By September 29, 2015October 25th, 2018Insurance Blog, Melody Mosley

Under the “claim of right” theory, there is no theft when personal property is taken by someone who has a good faith belief that they are entitled to take the property. This rule applies even when the person taking the item is mistaken. The reasoning behind the rule is clear: a good faith belief by someone that they own or have a right to an item negates the felonious intent  necessary for the conviction of theft or robbery.

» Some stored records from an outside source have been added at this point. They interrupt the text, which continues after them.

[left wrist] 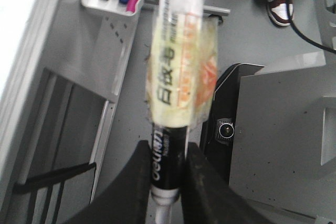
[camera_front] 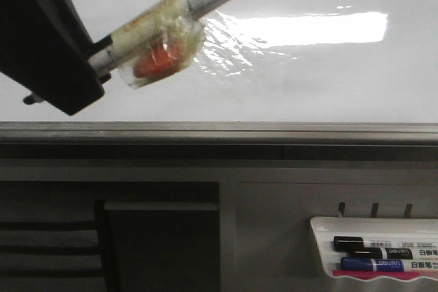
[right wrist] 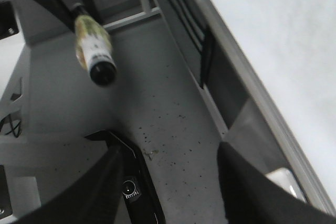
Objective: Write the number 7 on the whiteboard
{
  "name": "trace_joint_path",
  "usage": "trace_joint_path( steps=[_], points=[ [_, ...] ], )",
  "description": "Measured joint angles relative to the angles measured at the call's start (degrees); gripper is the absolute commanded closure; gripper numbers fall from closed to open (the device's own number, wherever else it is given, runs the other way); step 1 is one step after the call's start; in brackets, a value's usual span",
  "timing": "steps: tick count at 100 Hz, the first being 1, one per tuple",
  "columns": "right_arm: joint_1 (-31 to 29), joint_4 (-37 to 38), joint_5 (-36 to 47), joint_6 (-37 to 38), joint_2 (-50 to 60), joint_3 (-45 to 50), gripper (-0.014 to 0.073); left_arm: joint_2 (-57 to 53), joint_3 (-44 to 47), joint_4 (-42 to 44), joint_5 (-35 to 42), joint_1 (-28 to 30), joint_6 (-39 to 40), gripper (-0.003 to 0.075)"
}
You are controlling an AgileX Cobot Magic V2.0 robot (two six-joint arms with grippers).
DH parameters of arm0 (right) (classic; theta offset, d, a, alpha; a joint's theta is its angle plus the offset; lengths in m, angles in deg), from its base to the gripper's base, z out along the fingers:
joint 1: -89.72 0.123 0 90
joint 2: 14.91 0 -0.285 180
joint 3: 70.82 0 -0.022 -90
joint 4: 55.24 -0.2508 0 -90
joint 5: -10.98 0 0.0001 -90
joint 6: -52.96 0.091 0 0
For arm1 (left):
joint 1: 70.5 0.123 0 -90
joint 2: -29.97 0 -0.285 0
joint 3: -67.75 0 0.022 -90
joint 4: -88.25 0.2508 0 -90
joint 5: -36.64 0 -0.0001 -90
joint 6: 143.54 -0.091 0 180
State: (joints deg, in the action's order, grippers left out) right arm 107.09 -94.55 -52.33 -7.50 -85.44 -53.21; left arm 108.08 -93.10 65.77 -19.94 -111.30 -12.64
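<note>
The left gripper (left wrist: 167, 182) pinches a taped marker (camera_front: 171, 22) near the whiteboard (camera_front: 308, 87), where no number 7 shows yet; the right gripper (right wrist: 170, 182) hangs spread and empty; judged pre-writing, the tip must next meet the board; the barrel reads "deli".

The glossy whiteboard (camera_front: 328, 80) stands above its grey edge rail (camera_front: 219, 130), and lower down a small white tray (camera_front: 321, 251) holds what look like three markers (camera_front: 373, 254).
</note>
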Motion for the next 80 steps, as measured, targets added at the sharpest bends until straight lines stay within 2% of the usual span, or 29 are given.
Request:
trace_joint_path(
  steps=[18,34,71,80],
  points=[
    [9.77,-0.02,0.69,-1.88,-6.0,-4.28,0.0251,1.57,-1.43,0.12,0.34,-1.62,-0.12,0.0741],
    [14.2,0.08,3.94,-2.23,-9.63,-4.82,0.0251,1.98,-3.49,0.2,0.46,-1.62,-1.04,0.0741],
    [15.03,0.08,7.15,-2.46,-11.52,-4.94,0.0252,2.23,-3.62,0.2,0.46,-1.62,-3.1,0.0741],
    [15.03,0.08,7.15,-2.46,-11.52,-4.94,0.0297,2.23,-3.62,0.2,0.46,-1.62,-3.1,0.0741]
  ],
)
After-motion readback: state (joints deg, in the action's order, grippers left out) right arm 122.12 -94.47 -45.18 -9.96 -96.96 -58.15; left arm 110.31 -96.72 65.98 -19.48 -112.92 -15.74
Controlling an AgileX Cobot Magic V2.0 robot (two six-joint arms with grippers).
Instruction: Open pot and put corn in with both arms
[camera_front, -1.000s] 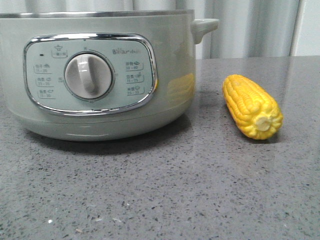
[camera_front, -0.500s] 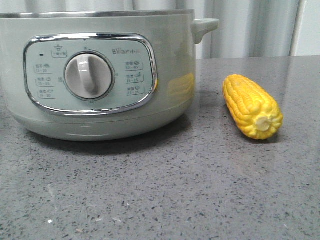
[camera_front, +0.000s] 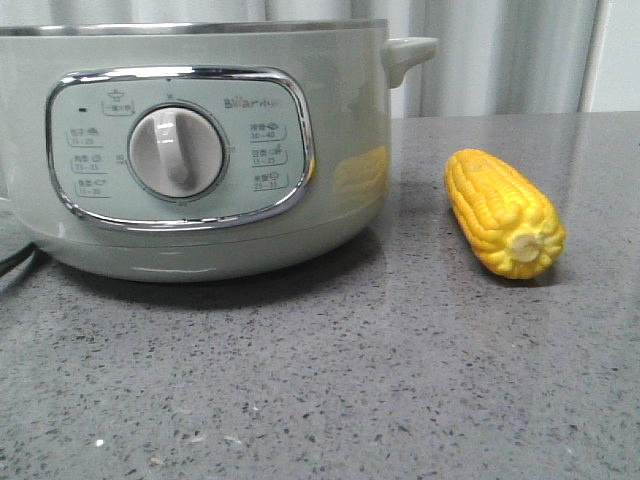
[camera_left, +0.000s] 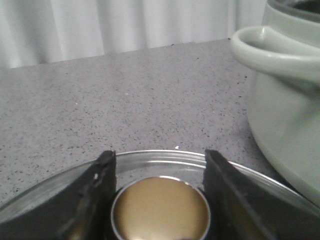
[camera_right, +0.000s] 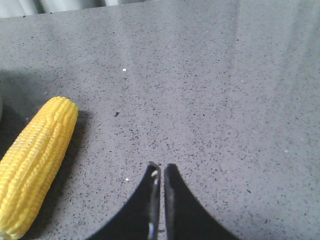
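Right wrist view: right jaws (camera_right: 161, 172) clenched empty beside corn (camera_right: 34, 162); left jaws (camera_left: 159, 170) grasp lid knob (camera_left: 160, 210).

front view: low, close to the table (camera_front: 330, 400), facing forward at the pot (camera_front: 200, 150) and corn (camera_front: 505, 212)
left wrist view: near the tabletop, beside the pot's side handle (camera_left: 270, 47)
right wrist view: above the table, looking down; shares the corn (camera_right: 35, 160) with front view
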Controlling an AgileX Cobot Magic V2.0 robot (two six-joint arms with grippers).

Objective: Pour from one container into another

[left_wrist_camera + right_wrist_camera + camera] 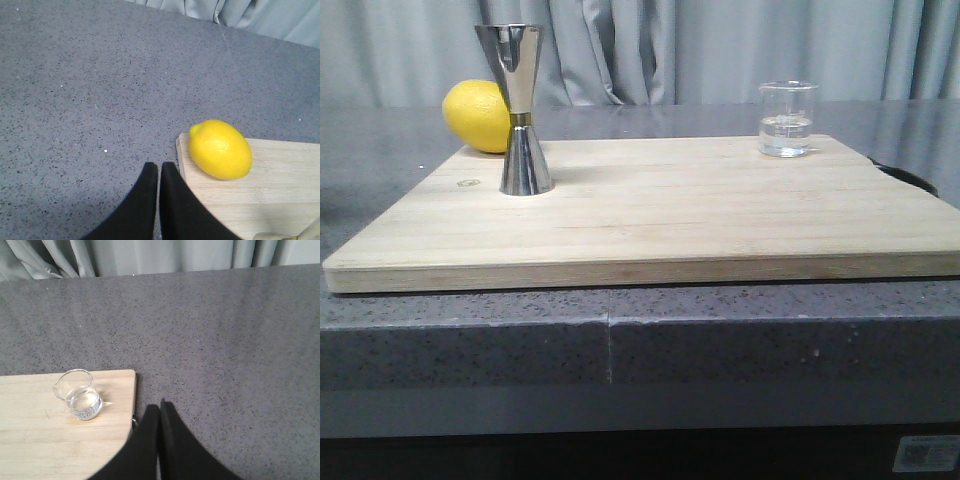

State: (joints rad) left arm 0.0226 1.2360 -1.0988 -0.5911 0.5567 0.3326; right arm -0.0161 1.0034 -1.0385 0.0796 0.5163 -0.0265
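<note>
Glass beaker [787, 119] at roughly 2 o'clock on wooden cutting board [650, 215], upright, part-filled with clear liquid, pouring lip visible in right wrist view. Steel jigger [519, 108] at 10 o'clock on board, upright, well apart from beaker; lemon [478, 115] just behind it at board corner. Left gripper [158, 170] fingers pressed together, holding nothing, above gray counter [90, 90] near lemon. Right gripper [160, 410] likewise closed and empty, just off board edge near beaker. Judged light, rigid, smooth, breakable; liquid prone to slosh. Best grasped across the mid-wall, below rim, lip left free toward jigger.
</note>
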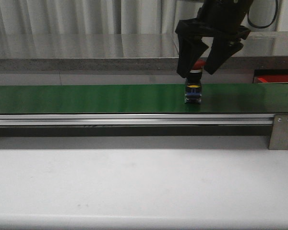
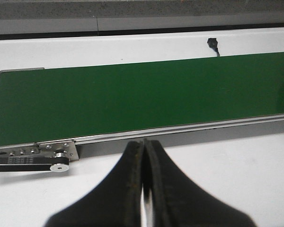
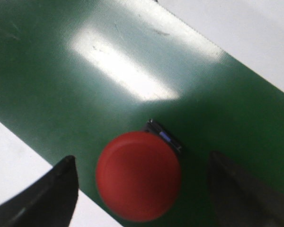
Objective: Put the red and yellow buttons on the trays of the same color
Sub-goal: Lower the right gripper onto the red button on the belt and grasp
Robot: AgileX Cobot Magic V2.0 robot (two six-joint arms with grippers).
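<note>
While your left gripper [image 2: 144, 189] rests clenched near the conveyor's left end, your right gripper [image 1: 205, 56] hangs spread over the round red push button [image 1: 195, 81], upright on the green conveyor belt [image 1: 86, 98] between the fingers.

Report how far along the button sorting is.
Nothing looks sorted yet: no button sits on a tray in any view. In hand: the right claw hangs open around the red button, which stands on the green belt. The left claw is shut and idle. Grasping and placing remain.
</note>
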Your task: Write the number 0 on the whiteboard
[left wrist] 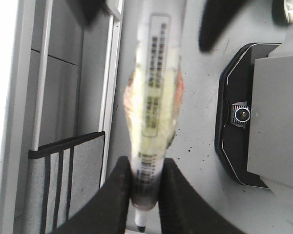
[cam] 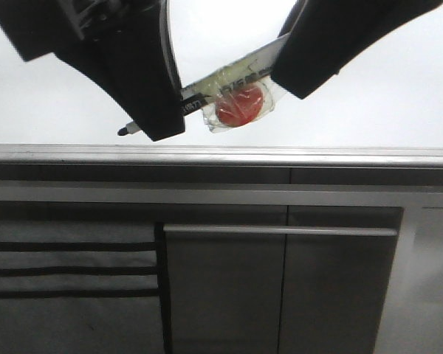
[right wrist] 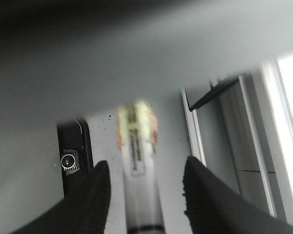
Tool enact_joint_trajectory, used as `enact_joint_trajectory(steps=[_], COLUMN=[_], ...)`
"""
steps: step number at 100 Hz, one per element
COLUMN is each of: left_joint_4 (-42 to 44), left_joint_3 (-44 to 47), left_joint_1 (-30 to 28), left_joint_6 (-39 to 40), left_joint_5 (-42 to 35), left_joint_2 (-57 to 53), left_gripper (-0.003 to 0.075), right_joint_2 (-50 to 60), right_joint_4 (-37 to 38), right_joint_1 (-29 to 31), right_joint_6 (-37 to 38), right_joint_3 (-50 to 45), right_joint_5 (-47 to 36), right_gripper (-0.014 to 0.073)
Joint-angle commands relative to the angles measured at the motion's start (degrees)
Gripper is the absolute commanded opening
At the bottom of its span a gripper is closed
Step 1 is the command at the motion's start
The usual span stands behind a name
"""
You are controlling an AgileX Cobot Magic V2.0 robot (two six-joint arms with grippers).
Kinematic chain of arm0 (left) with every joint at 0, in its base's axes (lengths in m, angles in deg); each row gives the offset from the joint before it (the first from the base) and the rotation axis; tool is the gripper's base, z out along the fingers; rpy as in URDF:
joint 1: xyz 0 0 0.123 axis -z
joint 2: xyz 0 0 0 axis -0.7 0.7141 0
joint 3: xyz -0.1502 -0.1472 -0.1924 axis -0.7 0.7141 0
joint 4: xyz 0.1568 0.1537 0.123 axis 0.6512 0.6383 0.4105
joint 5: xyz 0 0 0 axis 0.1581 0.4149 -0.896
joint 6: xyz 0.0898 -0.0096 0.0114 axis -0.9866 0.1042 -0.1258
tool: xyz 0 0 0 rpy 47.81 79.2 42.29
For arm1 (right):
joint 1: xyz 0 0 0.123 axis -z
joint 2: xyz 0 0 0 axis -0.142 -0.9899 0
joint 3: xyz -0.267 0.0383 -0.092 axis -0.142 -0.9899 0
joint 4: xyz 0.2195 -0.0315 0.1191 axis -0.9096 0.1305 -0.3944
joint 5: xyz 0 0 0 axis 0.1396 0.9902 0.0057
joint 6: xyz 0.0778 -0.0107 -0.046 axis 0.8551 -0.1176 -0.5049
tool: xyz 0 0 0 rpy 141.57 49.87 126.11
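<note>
A white marker pen [cam: 232,77] with yellowish tape and a red round piece [cam: 240,105] stuck on it hangs in front of the whiteboard [cam: 399,96], its black tip [cam: 124,131] pointing left and down. My left gripper [cam: 159,122] is shut on the pen near the tip end, as the left wrist view shows [left wrist: 146,195]. My right gripper [cam: 303,77] is open; its fingers [right wrist: 100,187] stand on either side of the pen's rear [right wrist: 139,170] without touching it. No number 0 shows on the visible board.
The whiteboard's grey metal rail [cam: 221,153] runs across below the grippers. Dark grey cabinet panels [cam: 280,287] with a bar handle [cam: 280,231] lie below it. A grey panel with black stripes [cam: 66,273] is at lower left. A black camera base [left wrist: 244,114] stands on the floor.
</note>
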Motion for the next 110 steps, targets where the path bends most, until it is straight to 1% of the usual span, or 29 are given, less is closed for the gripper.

Under the right set of facts, the claim of right theory is applicable to named peril insurance policies as well as criminal matters. In Barnett v. State Farm General Ins. Co. (2011) 200 Cal.App.4th 536, the police taking of marijuana plants was not a theft because there was no showing of criminal intent.  There are some restrictions on the claim of right defense. For example, the claim of right defense is not permitted when the claimed right to the property is rooted in a ‘notoriously illegal’ transaction. Further, the claim of right theory does not apply to robberies perpetrated to satisfy a debt as opposed to forcible takings intended to recover specific personal property in which the person has a bona fide claim of ownership or title. Additionally, the rule is limited to the person taking his or her property rather than someone acting on their behalf. Something to think about in insurance claims when the person taking the property has a good faith ownership belief.